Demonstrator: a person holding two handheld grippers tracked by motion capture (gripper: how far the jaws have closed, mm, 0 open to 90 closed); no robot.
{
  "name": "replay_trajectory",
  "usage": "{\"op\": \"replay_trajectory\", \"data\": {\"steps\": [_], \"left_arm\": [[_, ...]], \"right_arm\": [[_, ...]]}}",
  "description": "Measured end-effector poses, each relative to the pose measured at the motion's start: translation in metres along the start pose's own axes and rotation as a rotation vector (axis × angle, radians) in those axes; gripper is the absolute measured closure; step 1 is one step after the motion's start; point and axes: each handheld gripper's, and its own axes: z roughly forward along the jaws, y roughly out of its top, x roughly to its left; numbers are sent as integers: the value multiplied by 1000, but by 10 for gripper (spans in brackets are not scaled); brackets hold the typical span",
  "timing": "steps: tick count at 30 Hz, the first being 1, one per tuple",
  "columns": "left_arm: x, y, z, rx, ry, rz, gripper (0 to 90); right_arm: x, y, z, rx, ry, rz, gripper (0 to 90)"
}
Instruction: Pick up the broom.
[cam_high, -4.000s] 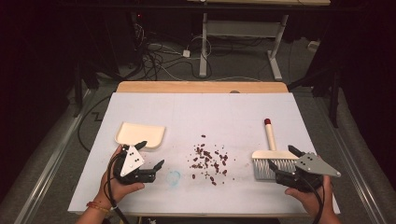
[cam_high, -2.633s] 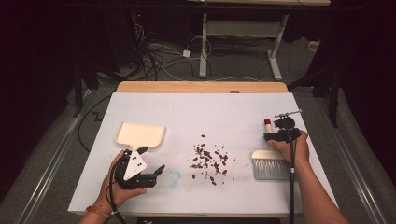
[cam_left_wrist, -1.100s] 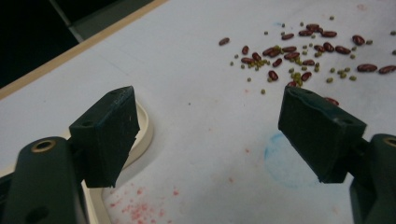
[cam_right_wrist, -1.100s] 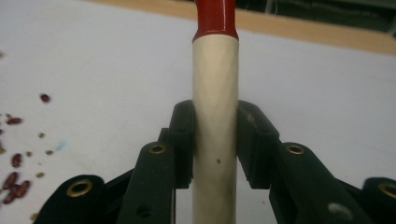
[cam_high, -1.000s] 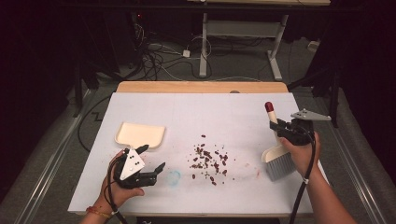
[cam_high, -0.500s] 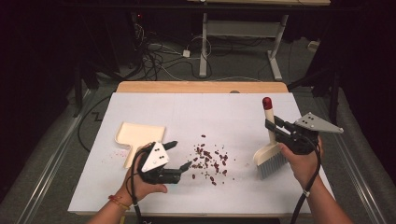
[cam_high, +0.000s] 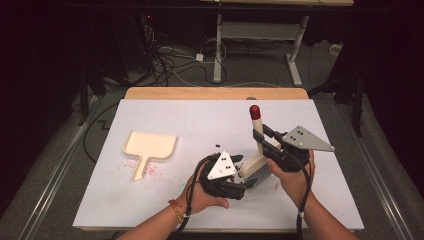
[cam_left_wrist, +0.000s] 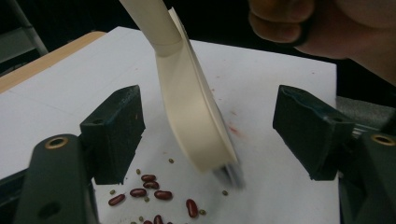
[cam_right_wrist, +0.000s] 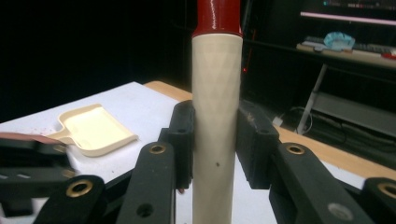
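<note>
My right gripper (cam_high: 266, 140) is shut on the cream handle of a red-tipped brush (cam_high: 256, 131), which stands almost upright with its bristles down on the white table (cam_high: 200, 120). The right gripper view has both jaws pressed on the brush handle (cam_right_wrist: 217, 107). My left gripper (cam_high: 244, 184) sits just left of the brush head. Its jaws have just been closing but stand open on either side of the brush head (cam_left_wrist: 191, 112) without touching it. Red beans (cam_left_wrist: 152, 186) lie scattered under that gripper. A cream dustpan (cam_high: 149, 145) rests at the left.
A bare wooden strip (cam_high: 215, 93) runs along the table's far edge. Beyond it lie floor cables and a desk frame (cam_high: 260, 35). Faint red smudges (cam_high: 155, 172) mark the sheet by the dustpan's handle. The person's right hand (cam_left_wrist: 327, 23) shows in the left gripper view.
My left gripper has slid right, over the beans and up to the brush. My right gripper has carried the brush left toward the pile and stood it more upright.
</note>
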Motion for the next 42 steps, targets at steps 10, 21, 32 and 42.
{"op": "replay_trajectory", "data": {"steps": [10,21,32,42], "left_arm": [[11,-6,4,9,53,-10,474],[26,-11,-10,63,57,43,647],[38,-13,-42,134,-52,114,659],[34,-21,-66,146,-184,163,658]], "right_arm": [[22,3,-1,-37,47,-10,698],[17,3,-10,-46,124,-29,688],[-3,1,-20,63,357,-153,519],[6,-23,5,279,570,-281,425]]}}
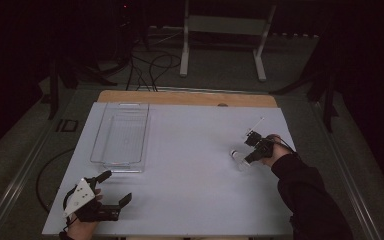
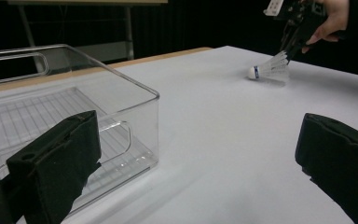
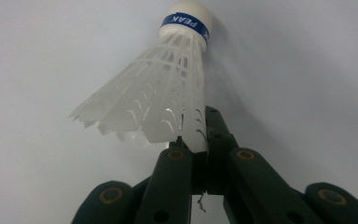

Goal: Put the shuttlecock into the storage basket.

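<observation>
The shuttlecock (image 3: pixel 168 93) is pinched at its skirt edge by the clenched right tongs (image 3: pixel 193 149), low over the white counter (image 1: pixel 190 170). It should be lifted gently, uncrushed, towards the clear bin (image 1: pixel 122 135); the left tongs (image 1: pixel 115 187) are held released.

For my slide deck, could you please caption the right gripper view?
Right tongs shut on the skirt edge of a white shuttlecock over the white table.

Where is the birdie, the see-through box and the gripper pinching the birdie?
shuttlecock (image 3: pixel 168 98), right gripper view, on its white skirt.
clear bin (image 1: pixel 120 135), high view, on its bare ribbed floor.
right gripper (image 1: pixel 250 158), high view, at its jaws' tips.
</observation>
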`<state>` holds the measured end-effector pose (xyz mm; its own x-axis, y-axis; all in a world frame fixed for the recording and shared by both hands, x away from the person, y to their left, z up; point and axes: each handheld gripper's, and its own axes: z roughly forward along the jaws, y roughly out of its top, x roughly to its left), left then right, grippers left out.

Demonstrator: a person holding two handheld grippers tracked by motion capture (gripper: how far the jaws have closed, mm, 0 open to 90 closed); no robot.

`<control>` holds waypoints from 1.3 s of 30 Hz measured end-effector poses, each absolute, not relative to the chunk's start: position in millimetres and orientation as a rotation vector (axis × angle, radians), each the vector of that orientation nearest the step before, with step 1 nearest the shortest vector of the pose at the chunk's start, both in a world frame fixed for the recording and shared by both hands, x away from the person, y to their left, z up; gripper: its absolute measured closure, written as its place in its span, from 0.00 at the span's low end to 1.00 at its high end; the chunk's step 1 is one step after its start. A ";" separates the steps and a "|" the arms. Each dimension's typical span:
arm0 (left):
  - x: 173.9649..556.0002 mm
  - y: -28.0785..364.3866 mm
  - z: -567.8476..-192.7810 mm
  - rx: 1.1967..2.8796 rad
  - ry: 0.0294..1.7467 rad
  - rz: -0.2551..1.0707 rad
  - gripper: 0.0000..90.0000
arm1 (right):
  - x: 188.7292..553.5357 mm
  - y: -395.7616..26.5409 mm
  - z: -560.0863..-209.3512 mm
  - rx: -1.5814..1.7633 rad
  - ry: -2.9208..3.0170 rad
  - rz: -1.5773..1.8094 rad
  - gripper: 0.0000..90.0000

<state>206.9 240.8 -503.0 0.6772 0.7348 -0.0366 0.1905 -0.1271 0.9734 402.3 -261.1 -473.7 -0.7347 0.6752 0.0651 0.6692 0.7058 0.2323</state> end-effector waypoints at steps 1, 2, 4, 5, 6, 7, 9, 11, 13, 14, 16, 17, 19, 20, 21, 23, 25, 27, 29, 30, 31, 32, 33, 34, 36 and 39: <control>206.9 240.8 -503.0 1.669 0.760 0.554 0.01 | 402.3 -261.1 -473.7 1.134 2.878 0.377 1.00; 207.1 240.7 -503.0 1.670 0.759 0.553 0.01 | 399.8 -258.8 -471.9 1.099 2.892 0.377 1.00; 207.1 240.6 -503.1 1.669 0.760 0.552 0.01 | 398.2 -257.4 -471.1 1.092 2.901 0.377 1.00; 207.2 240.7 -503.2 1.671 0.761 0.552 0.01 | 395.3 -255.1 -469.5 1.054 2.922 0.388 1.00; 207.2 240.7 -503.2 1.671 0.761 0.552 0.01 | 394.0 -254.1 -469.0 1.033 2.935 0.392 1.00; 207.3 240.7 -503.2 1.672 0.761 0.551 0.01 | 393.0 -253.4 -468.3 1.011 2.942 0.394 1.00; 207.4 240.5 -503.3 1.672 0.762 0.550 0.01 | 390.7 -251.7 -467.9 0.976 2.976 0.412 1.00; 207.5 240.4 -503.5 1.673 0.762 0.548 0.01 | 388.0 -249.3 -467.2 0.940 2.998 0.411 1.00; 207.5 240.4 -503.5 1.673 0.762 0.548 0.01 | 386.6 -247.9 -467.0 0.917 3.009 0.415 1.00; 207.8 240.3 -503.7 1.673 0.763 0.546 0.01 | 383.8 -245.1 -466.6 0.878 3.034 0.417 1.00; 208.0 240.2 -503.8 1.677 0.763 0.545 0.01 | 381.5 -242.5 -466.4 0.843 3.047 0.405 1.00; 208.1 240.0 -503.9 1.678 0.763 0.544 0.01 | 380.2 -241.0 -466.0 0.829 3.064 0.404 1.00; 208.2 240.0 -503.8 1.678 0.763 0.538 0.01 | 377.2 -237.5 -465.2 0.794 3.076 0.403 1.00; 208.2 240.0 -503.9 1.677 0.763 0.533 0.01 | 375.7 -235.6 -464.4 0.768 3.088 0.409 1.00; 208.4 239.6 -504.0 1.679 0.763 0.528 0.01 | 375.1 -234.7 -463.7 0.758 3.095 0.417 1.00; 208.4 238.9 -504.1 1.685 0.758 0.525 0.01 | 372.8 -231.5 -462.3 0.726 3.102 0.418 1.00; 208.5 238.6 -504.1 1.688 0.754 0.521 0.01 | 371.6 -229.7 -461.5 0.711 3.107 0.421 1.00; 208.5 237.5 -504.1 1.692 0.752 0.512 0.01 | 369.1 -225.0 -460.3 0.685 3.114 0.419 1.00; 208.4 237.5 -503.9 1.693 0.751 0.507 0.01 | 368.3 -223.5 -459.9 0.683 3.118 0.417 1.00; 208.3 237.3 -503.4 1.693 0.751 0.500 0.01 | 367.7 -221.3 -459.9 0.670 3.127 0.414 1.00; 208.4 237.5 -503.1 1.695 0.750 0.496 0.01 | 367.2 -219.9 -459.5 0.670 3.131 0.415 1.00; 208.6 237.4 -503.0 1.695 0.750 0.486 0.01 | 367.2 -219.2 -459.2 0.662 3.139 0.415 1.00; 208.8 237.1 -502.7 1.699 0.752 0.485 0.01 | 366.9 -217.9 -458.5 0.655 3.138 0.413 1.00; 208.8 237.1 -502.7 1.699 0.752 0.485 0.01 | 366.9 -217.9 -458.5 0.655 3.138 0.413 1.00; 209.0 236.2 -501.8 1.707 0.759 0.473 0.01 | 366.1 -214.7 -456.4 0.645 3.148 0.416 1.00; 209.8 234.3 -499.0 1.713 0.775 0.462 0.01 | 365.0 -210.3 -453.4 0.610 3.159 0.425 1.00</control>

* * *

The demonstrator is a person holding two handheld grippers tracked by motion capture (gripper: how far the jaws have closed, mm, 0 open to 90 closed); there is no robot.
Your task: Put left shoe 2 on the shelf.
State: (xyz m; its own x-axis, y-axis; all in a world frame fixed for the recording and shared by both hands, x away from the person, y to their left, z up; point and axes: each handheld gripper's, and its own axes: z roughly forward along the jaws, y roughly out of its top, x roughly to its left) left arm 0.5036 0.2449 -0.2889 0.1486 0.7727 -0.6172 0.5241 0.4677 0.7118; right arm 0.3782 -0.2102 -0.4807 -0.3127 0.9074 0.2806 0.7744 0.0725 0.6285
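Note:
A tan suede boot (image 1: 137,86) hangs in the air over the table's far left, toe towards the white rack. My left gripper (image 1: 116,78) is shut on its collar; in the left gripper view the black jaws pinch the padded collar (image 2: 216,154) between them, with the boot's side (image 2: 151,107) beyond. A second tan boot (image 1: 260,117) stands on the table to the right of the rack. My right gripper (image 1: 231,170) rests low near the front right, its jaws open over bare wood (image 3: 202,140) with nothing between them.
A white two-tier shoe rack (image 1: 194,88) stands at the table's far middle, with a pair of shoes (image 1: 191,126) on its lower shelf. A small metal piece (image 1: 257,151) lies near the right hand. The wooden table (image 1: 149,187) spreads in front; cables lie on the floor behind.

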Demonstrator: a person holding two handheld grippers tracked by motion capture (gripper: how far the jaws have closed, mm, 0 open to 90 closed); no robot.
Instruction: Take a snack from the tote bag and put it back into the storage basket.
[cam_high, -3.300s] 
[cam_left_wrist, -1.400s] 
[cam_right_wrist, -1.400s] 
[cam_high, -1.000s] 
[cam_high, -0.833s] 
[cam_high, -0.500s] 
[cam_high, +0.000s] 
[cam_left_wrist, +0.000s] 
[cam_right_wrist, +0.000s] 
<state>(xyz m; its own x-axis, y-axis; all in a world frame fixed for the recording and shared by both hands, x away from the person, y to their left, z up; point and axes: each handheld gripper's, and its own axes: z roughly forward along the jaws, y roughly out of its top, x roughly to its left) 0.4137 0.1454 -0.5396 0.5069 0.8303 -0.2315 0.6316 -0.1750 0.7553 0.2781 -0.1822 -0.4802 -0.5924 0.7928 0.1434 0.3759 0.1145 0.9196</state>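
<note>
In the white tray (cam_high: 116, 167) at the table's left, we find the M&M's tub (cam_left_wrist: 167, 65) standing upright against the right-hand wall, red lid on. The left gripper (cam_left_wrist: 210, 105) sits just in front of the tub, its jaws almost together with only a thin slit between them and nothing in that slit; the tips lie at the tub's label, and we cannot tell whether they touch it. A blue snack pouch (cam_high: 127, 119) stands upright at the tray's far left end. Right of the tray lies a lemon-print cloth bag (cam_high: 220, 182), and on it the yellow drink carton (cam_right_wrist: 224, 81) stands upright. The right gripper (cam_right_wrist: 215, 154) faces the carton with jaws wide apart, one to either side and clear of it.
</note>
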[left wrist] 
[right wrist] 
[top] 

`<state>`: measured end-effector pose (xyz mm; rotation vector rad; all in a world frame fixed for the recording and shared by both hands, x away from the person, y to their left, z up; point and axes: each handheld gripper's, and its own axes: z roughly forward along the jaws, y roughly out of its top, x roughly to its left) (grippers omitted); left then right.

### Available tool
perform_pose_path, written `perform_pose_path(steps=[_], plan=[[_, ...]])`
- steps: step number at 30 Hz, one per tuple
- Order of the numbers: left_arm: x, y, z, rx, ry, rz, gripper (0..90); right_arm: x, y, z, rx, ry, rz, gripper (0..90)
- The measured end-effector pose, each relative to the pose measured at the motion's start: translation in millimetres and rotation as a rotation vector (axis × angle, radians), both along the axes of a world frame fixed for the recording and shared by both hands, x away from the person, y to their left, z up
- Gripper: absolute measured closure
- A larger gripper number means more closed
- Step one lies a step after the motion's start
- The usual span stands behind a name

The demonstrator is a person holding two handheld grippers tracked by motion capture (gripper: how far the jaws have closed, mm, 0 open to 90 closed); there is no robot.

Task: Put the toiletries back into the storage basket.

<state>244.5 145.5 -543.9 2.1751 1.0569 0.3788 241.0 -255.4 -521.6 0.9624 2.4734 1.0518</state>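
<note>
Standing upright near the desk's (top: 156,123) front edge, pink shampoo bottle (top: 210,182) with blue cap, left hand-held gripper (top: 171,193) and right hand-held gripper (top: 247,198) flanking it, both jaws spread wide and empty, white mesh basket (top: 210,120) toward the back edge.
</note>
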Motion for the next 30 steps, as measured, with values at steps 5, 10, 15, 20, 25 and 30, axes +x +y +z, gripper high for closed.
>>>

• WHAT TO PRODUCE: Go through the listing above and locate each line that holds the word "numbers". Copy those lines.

• ANSWER BOX:
  "description": "Measured end-effector poses, each relative to the pose measured at the motion's start: translation in metres along the start pose's own axes and rotation as a rotation vector (axis × angle, radians) in those axes; gripper is the absolute measured closure; step 1 is one step after the motion's start; point and axes: each handheld gripper's, and its own axes: z roughly forward along the jaws, y roughly out of its top, x roughly to its left; numbers are sent as integers: the value multiplied by 1000, but by 10 for gripper (spans in brackets are not scaled); brackets hold the typical span",
- Order of the numbers: left_arm: x, y, z, rx, ry, rz, gripper (0..90); right_arm: x, y, z, rx, ry, rz, gripper (0..90)

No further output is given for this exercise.